I'd like the data beneath this line reproduced exactly, without any of its images.

=====

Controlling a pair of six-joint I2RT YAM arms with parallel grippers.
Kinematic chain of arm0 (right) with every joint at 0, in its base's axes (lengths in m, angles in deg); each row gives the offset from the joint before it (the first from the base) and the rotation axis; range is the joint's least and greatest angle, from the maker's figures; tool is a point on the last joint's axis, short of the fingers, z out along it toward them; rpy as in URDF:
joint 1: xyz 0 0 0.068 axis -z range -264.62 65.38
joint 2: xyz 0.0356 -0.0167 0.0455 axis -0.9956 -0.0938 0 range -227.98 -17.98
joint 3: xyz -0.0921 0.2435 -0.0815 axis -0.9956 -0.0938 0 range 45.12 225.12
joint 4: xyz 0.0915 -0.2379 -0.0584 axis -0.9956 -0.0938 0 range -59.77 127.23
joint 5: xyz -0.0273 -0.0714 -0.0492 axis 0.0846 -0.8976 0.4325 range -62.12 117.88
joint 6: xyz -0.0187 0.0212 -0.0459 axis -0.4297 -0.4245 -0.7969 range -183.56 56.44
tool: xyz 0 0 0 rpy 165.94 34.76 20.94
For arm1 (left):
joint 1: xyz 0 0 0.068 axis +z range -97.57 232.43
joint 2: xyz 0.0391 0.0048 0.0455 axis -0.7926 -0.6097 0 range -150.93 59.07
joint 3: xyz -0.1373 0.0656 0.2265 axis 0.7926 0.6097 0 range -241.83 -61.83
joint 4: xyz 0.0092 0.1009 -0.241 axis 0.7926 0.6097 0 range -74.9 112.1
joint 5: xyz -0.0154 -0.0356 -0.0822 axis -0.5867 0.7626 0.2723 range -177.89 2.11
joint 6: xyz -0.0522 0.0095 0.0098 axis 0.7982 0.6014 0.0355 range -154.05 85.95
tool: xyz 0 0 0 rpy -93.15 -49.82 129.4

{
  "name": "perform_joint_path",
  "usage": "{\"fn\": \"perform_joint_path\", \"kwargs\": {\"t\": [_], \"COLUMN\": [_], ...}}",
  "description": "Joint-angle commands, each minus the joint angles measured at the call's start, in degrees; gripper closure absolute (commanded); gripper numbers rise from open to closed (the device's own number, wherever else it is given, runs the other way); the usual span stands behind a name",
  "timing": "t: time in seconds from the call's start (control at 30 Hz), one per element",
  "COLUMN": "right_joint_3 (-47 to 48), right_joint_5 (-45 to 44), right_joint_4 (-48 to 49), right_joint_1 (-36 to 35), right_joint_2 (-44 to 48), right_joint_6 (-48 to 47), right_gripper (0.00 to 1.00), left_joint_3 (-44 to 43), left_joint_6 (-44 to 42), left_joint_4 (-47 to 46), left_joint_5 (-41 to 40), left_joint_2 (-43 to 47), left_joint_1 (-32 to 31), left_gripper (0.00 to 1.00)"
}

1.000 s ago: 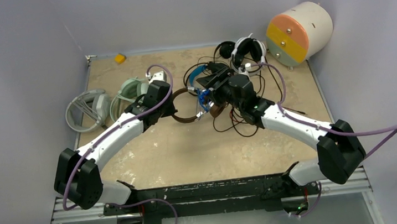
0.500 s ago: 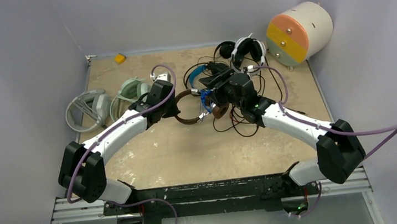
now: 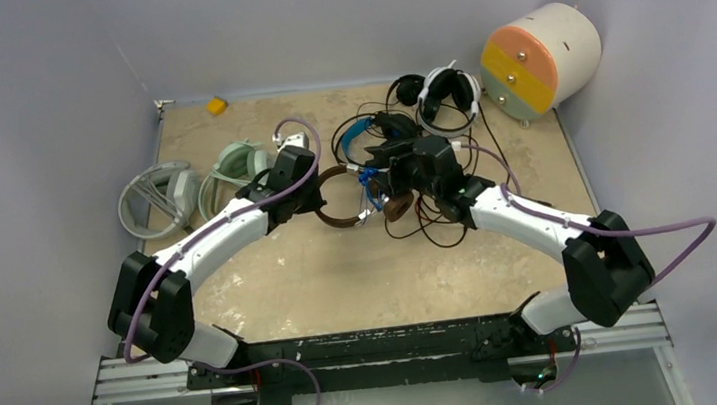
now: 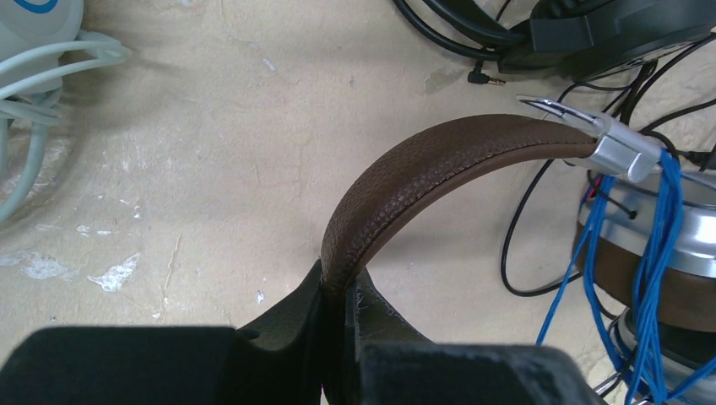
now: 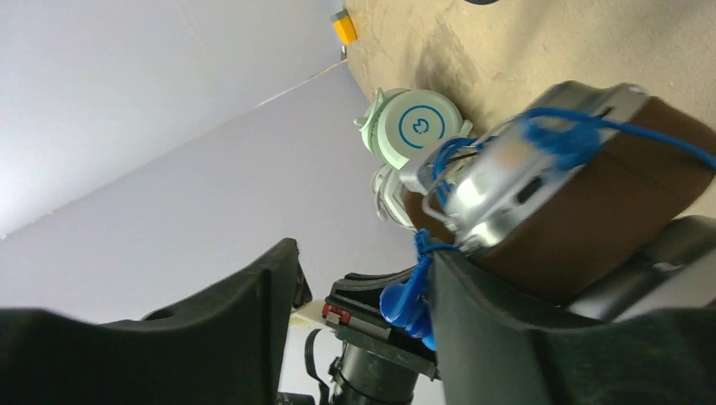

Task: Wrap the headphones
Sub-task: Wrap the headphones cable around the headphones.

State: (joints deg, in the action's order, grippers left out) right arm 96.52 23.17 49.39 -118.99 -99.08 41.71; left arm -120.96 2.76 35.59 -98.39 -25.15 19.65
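Note:
The brown headphones lie mid-table, and my left gripper is shut on their leather headband. A thin blue cable is wound round the silver-and-brown earcup. My right gripper hovers at that earcup with its jaws wide open. The cable's blue end rests against the inner face of one finger, ungripped. In the top view the two grippers, left and right, face each other across the headset.
Mint-green headphones and a white-grey pair lie to the left. A blue-banded black pair and a black-and-white pair lie behind among tangled black cables. A cream cylinder and a yellow block stand at the back.
The right wrist has shifted slightly nearer and leftward over the brown earcup. The left gripper has edged right, still holding the headband.

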Motion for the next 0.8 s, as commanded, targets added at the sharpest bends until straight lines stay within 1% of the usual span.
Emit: {"fn": "perform_joint_path", "kwargs": {"t": [0.0,0.07,0.17,0.23,0.3,0.33,0.4,0.47,0.57,0.67,0.77], "right_joint_3": [-0.49,-0.26,0.48,1.08,1.6,1.8,2.93,4.07,5.13,5.43,5.25], "right_joint_5": [0.37,-0.02,-0.6,-1.45,-1.64,-1.5,0.03,1.75,3.35,4.43,4.57], "right_joint_4": [1.85,1.27,-1.34,-5.34,-9.13,-10.04,-11.89,-12.07,-11.5,-11.15,-10.92], "right_joint_1": [0.44,0.44,0.44,0.44,0.47,0.57,1.02,1.52,1.67,1.67,1.67], "right_joint_2": [-1.23,-1.19,-0.81,-0.51,-0.98,-1.52,-2.72,-3.96,-5.12,-5.59,-5.94], "right_joint_6": [8.8,9.02,10.56,13.29,17.44,18.91,20.88,21.31,22.02,22.53,23.67], "right_gripper": [0.47,0.52,0.54,0.6,0.61,0.59,0.52,0.47,0.43,0.41,0.4], "left_joint_3": [-0.04,-0.02,0.2,0.52,1.04,1.44,2.59,4.83,7.93,11.38,15.49], "left_joint_6": [0.45,0.37,0.36,0.36,0.88,1.31,2.4,3.41,3.91,2.09,-1.79], "left_joint_4": [-4.44,-4.5,-4.7,-5.25,-6.16,-6.8,-8.98,-12.17,-17.54,-25.53,-33.18], "left_joint_5": [-0.17,-0.35,-0.79,-1.34,-2.38,-2.94,-4.32,-6.19,-10.33,-18.48,-28.37], "left_joint_2": [0.16,-0.01,-0.2,-0.3,-0.17,0.03,0.87,1.81,2.92,3.51,3.63], "left_joint_1": [-0.82,-0.84,-0.95,-1.2,-1.33,-1.45,-1.57,-1.67,-2.6,-4.57,-7.26], "left_gripper": [1.0,1.0,1.0,1.0,1.0,1.0,1.0,1.0,1.0,1.0,1.0]}}
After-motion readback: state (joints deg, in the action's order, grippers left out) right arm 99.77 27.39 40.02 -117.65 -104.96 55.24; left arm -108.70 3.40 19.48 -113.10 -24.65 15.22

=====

Completed exercise -
Controlling a pair of six-joint I2RT YAM arms with parallel grippers.
Kinematic chain of arm0 (right) with every joint at 0, in its base's axes (lengths in m, angles in deg); each row gives the offset from the joint before it (the first from the base) and the rotation axis; range is the joint's least and greatest angle, from the maker's figures; tool is a point on the last joint's axis, short of the fingers, z out along it toward them; rpy as in URDF:
joint 1: xyz 0 0 0.068 axis -z range -264.62 65.38
joint 2: xyz 0.0356 -0.0167 0.0455 axis -0.9956 -0.0938 0 range -227.98 -17.98
joint 3: xyz -0.0921 0.2435 -0.0815 axis -0.9956 -0.0938 0 range 45.12 225.12
joint 4: xyz 0.0915 -0.2379 -0.0584 axis -0.9956 -0.0938 0 range -59.77 127.23
joint 5: xyz -0.0273 -0.0714 -0.0492 axis 0.0846 -0.8976 0.4325 range -62.12 117.88
joint 6: xyz -0.0187 0.0212 -0.0459 axis -0.4297 -0.4245 -0.7969 range -183.56 56.44
tool: xyz 0 0 0 rpy 165.94 34.76 20.94
For arm1 (left):
joint 1: xyz 0 0 0.068 axis +z range -97.57 232.43
joint 2: xyz 0.0391 0.0048 0.0455 axis -0.7926 -0.6097 0 range -150.93 59.07
joint 3: xyz -0.1373 0.0656 0.2265 axis 0.7926 0.6097 0 range -241.83 -61.83
joint 4: xyz 0.0092 0.1009 -0.241 axis 0.7926 0.6097 0 range -74.9 112.1
joint 5: xyz -0.0154 -0.0356 -0.0822 axis -0.5867 0.7626 0.2723 range -177.89 2.11
joint 6: xyz -0.0522 0.0095 0.0098 axis 0.7982 0.6014 0.0355 range -154.05 85.95
tool: xyz 0 0 0 rpy -93.15 -49.82 129.4

{
  "name": "perform_joint_path",
  "usage": "{\"fn\": \"perform_joint_path\", \"kwargs\": {\"t\": [_], \"COLUMN\": [_], ...}}",
  "description": "Joint-angle commands, each minus the joint angles measured at the call's start, in degrees; gripper closure absolute (commanded); gripper numbers rise from open to closed (the device's own number, wherever else it is given, runs the other way); the usual span stands behind a name",
  "timing": "t: time in seconds from the call's start (control at 30 Hz), one per element",
  "COLUMN": "right_joint_3 (-47 to 48), right_joint_5 (-45 to 44), right_joint_4 (-48 to 49), right_joint_1 (-36 to 35), right_joint_2 (-44 to 48), right_joint_6 (-48 to 47), right_gripper (0.00 to 1.00), left_joint_3 (-44 to 43), left_joint_6 (-44 to 42), left_joint_4 (-47 to 46), left_joint_5 (-41 to 40), left_joint_2 (-43 to 47), left_joint_1 (-32 to 31), left_gripper (0.00 to 1.00)"
}

1.000 s ago: 
0.500 s ago: 
now: 
now: 
now: 

Task: Wrap the headphones
Sub-task: Wrap the headphones cable around the headphones.

State: (joints deg, in the action's order, grippers left out) right arm 96.52 23.17 49.39 -118.99 -99.08 41.71; left arm -120.96 2.76 35.59 -98.39 -25.15 19.65
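Note:
The brown headphones lie mid-table, and my left gripper is shut on their leather headband. A thin blue cable is wound round the silver-and-brown earcup. My right gripper hovers at that earcup with its jaws wide open. The cable's blue end rests against the inner face of one finger, ungripped. In the top view the two grippers, left and right, face each other across the headset.
Mint-green headphones and a white-grey pair lie to the left. A blue-banded black pair and a black-and-white pair lie behind among tangled black cables. A cream cylinder and a yellow block stand at the back.
The right wrist has shifted slightly nearer and leftward over the brown earcup. The left gripper has edged right, still holding the headband.
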
Motion for the next 0.8 s, as commanded, targets added at the sharpest bends until straight lines stay within 1% of the usual span.
Emit: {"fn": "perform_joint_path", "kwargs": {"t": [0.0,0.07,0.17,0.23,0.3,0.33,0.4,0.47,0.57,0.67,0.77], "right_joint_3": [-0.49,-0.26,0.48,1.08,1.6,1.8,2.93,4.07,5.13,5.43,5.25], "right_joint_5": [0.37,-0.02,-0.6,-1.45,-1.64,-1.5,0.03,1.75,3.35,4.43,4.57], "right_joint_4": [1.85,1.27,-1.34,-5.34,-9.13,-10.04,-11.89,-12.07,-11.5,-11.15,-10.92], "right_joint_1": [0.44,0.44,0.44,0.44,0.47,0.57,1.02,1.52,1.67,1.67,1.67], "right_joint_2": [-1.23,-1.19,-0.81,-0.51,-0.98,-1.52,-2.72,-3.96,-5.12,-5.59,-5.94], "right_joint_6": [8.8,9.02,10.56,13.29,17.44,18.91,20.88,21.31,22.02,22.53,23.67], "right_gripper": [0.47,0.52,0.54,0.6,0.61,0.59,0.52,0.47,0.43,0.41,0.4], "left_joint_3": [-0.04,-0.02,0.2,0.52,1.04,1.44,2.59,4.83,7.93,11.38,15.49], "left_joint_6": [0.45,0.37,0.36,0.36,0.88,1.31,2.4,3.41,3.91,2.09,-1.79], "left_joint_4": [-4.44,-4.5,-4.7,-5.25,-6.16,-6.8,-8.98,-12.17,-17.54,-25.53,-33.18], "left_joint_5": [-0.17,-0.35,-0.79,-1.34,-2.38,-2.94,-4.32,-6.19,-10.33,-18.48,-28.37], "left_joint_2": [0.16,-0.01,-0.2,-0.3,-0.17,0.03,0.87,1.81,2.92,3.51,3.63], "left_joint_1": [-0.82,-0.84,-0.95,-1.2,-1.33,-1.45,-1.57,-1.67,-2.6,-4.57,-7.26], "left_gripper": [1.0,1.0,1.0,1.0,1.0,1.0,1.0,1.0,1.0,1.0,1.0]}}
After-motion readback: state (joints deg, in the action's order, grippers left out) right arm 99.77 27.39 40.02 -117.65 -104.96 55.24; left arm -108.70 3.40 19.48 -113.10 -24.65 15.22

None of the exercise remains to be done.